A review of the process of knowledge transfer and use of evidence in reproductive and child health in Ghana

listen audio

Study Justification:
– The study aims to examine the production, dissemination, and utilization of reproductive and child health-related evidence to inform policy formulation in Ghana’s health sector.
– The findings of the study can provide insights into the strengths, opportunities, and challenges of the health sector in Ghana in terms of knowledge transfer and research utilization.
– The study can help identify areas for improvement and provide recommendations to enhance the use of evidence in policy-making.
Study Highlights:
– The health sector in Ghana has strong knowledge production capacity and a positive environment for evidence-informed policy.
– Major opportunities include access to donors for funding research and collaboration with local and international networks.
– Challenges include the absence of a robust mechanism for collating research needs, communicating research findings to policy-makers, and incorporating research funding into the health sector’s budget.
Study Recommendations:
– The Ministry of Health and its agencies should leverage existing strengths and opportunities to address the identified challenges.
– Establish a robust institutional-wide mechanism for collating research needs and communicating them to researchers.
– Improve the communication of research findings in forms that are friendlier to policy-makers.
– Incorporate funding for research into the budget of the health sector.
Key Role Players:
– Ministry of Health
– Ghana Health Service
– Navrongo Health Research Centre
– Kintampo Health Research Centre
– Dodowa Health Research Centre
– Local and international NGOs in the health sector
– Donors
– Academia
Cost Items for Planning Recommendations:
– Development and implementation of a robust institutional-wide mechanism for research needs collation and communication.
– Training and capacity building for researchers and policy-makers on effective communication of research findings.
– Integration of research funding into the health sector’s budget.
– Collaboration and networking activities with local and international partners.
– Monitoring and evaluation of the implementation of recommendations.

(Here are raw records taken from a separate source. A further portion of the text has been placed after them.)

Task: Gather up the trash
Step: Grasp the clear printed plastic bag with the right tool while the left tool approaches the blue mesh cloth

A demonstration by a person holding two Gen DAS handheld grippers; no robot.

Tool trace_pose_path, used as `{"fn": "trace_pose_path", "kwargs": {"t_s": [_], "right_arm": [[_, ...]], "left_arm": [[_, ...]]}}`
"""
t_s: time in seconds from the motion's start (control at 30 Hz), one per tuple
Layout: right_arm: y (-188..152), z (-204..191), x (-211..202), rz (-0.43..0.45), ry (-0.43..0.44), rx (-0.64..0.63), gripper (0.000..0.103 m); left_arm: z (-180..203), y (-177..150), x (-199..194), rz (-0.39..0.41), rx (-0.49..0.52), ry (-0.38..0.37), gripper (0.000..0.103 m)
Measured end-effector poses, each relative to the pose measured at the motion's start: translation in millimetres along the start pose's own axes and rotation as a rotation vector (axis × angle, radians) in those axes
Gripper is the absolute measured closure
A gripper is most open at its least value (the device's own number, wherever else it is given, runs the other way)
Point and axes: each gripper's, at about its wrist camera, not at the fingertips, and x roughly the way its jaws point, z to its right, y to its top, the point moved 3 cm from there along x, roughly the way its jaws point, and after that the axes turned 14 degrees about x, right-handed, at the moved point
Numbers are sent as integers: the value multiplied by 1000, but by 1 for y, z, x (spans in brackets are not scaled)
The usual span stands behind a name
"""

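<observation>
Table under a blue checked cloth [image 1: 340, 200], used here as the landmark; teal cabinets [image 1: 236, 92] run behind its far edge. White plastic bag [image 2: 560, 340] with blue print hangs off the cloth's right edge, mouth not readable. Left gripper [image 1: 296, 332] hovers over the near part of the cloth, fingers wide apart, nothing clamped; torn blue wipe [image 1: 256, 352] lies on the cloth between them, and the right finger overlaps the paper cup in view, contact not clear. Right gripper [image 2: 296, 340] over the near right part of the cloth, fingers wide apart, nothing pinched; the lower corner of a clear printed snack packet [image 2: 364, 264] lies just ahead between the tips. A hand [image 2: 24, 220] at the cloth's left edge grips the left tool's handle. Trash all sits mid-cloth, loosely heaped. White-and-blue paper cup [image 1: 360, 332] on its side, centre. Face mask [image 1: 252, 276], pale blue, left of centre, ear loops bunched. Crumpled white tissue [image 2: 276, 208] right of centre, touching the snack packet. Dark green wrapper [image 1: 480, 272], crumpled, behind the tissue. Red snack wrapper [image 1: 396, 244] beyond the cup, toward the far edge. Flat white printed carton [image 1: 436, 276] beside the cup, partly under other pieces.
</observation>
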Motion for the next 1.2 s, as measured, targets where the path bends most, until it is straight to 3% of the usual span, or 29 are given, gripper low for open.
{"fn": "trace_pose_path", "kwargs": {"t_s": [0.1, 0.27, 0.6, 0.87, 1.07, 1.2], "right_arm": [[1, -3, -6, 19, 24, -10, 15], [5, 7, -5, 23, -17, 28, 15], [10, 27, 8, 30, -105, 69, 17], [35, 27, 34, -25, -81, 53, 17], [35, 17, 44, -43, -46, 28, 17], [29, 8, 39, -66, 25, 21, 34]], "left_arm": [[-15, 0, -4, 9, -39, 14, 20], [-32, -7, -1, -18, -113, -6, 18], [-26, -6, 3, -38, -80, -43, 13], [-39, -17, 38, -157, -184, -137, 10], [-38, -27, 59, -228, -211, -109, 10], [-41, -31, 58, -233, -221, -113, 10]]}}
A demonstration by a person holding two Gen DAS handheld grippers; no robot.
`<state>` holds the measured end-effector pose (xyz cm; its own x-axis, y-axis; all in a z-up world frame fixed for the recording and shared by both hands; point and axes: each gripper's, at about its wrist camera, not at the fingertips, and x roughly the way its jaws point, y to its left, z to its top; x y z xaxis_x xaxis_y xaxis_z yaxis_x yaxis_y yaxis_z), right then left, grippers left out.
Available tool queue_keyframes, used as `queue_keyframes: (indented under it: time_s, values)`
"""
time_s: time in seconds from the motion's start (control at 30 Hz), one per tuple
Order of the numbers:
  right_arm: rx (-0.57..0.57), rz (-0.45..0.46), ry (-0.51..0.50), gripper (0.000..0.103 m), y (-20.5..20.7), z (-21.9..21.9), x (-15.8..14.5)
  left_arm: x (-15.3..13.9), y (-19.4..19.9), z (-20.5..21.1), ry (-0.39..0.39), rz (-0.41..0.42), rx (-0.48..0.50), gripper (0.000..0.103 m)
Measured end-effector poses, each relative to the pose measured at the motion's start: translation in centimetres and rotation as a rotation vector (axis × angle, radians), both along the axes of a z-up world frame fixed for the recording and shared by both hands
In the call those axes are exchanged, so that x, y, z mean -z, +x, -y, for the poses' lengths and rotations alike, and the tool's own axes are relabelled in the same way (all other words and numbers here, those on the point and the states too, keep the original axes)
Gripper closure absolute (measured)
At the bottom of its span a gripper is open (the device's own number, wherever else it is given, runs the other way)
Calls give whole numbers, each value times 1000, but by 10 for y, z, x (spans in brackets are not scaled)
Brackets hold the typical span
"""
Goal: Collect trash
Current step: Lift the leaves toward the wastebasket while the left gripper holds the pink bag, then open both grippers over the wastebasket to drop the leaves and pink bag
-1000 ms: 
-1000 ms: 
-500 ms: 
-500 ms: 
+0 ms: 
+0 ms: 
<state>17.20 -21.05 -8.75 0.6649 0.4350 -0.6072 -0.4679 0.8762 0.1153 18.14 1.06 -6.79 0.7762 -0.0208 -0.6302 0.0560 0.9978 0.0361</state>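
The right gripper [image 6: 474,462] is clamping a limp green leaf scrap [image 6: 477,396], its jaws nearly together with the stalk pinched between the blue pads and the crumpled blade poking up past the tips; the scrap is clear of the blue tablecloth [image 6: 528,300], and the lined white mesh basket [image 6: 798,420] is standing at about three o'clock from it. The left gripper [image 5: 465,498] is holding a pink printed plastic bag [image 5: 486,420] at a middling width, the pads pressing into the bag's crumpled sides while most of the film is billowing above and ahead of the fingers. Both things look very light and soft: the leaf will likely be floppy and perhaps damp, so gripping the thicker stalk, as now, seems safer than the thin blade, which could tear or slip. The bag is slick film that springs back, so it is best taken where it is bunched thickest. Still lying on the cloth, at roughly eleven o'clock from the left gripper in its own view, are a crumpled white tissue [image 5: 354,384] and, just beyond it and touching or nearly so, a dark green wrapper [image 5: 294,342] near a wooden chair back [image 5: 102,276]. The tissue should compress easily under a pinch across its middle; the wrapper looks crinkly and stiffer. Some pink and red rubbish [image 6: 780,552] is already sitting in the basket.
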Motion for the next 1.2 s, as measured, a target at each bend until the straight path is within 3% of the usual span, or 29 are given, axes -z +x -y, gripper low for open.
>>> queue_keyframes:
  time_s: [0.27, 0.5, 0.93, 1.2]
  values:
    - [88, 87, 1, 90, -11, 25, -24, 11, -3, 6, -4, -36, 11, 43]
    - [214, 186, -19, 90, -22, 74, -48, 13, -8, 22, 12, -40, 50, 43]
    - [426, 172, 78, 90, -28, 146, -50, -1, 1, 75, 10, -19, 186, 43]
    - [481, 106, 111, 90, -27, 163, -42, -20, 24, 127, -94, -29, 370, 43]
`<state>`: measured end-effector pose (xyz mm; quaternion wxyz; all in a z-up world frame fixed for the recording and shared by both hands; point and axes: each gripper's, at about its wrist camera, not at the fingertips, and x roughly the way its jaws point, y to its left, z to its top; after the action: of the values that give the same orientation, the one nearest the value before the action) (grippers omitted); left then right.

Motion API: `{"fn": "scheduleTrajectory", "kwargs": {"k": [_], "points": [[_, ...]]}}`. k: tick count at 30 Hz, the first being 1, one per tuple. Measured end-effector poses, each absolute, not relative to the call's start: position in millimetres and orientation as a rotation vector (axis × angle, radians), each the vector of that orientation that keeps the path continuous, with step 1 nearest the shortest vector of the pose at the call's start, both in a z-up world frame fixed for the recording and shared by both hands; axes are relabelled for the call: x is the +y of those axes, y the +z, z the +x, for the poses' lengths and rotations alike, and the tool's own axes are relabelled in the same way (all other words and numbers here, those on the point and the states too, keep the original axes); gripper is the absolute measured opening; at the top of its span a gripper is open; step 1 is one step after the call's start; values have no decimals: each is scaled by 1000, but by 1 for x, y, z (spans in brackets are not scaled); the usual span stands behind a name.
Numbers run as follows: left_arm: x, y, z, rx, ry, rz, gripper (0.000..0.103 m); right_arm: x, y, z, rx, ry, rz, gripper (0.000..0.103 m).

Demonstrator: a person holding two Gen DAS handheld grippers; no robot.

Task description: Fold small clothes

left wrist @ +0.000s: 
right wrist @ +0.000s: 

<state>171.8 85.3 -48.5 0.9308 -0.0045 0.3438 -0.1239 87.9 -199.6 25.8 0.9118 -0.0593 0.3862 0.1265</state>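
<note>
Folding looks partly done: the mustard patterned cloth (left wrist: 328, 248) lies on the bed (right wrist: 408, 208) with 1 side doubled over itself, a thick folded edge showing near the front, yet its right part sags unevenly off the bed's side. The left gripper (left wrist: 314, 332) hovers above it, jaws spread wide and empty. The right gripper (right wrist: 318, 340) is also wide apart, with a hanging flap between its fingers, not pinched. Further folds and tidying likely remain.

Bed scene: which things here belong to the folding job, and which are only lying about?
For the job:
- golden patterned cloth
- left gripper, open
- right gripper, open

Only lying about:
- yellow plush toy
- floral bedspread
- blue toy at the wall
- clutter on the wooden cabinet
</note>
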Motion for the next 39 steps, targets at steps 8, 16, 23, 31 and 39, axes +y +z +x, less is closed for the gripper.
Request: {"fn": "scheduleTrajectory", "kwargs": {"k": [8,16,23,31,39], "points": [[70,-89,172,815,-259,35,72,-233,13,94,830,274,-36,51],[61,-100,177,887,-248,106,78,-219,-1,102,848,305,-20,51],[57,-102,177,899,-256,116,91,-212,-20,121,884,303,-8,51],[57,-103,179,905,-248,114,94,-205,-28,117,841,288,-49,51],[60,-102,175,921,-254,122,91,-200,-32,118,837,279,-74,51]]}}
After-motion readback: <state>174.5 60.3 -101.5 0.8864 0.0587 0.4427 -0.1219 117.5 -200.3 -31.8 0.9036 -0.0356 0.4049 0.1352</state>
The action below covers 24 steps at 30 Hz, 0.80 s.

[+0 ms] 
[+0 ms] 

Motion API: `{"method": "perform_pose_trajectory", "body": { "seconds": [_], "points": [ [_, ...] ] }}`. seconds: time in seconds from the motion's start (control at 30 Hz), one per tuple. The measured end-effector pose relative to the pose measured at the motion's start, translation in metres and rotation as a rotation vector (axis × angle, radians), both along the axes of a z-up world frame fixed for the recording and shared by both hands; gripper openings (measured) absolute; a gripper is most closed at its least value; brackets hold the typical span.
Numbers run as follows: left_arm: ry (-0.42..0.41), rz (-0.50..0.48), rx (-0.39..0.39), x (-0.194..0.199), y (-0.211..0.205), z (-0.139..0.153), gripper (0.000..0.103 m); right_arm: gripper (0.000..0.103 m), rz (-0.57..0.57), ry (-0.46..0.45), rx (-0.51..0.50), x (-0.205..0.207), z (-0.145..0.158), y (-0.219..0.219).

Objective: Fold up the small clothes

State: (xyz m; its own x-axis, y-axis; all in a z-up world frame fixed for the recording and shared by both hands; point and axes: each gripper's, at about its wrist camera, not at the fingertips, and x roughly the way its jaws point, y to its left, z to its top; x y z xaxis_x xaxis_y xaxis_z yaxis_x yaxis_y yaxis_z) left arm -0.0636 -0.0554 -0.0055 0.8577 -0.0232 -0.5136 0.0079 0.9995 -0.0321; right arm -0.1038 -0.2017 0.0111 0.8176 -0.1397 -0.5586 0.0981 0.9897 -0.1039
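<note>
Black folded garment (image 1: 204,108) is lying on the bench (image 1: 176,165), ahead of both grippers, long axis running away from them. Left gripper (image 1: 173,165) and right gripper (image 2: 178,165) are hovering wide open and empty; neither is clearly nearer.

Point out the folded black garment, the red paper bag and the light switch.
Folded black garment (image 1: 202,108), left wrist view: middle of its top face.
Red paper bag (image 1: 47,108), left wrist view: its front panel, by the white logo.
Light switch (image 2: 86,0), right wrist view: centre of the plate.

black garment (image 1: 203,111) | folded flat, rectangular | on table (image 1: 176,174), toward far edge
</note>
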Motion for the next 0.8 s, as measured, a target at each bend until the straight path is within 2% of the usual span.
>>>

The strength of evidence for this abstract is 7 out of 10.
The evidence in the abstract is based on a qualitative research method and includes data gathered through interviews, discussions, and a review of relevant literature and websites. The study used a conceptual model to collect data and presented findings that highlight the strengths, opportunities, and challenges in the knowledge transfer and use of evidence in reproductive and child health in Ghana. The abstract provides a clear overview of the methods and results of the study. However, to improve the strength of the evidence, the abstract could include more specific details about the sample size, selection criteria, and data analysis methods used in the study.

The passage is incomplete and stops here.